_Aim of the exercise_
Please tally the lines in the material below that contain the word "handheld", and give the count only.

_Available data_
★ ★ ★
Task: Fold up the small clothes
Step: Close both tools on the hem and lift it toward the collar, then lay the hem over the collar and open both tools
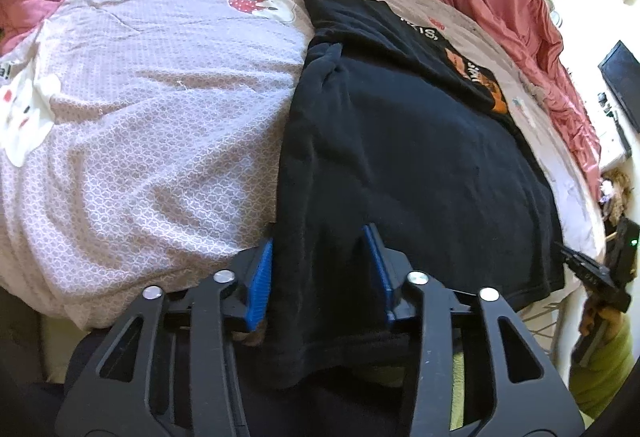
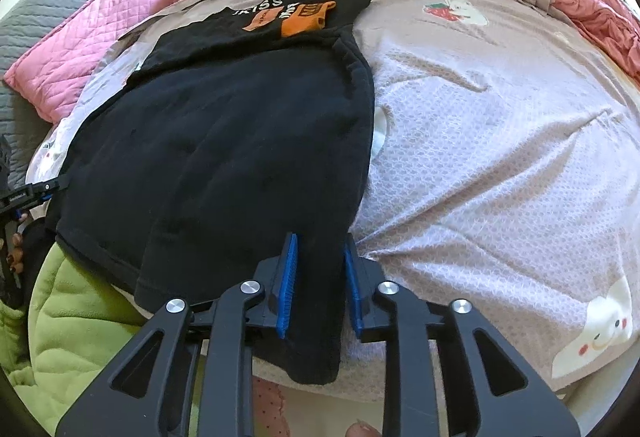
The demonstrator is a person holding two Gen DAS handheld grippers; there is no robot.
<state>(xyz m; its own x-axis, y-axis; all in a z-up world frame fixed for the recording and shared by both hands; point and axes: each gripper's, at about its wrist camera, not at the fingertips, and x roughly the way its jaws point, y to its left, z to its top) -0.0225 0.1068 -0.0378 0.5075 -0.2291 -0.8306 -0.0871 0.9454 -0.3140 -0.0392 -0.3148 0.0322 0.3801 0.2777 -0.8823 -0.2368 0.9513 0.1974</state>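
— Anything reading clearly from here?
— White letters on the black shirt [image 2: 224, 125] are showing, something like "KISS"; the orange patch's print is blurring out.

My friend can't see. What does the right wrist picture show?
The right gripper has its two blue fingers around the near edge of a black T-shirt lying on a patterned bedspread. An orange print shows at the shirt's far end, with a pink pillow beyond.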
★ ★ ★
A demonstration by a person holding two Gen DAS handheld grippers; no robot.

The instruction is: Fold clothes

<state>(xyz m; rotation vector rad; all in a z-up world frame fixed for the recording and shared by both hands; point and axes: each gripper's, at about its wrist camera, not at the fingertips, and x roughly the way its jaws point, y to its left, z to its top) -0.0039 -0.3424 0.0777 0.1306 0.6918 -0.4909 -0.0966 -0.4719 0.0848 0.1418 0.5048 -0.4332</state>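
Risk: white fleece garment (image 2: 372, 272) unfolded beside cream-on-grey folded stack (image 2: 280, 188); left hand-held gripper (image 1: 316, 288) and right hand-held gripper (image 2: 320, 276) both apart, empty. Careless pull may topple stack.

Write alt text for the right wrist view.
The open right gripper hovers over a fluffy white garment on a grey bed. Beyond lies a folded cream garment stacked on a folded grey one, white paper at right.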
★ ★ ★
_Expected answer_
2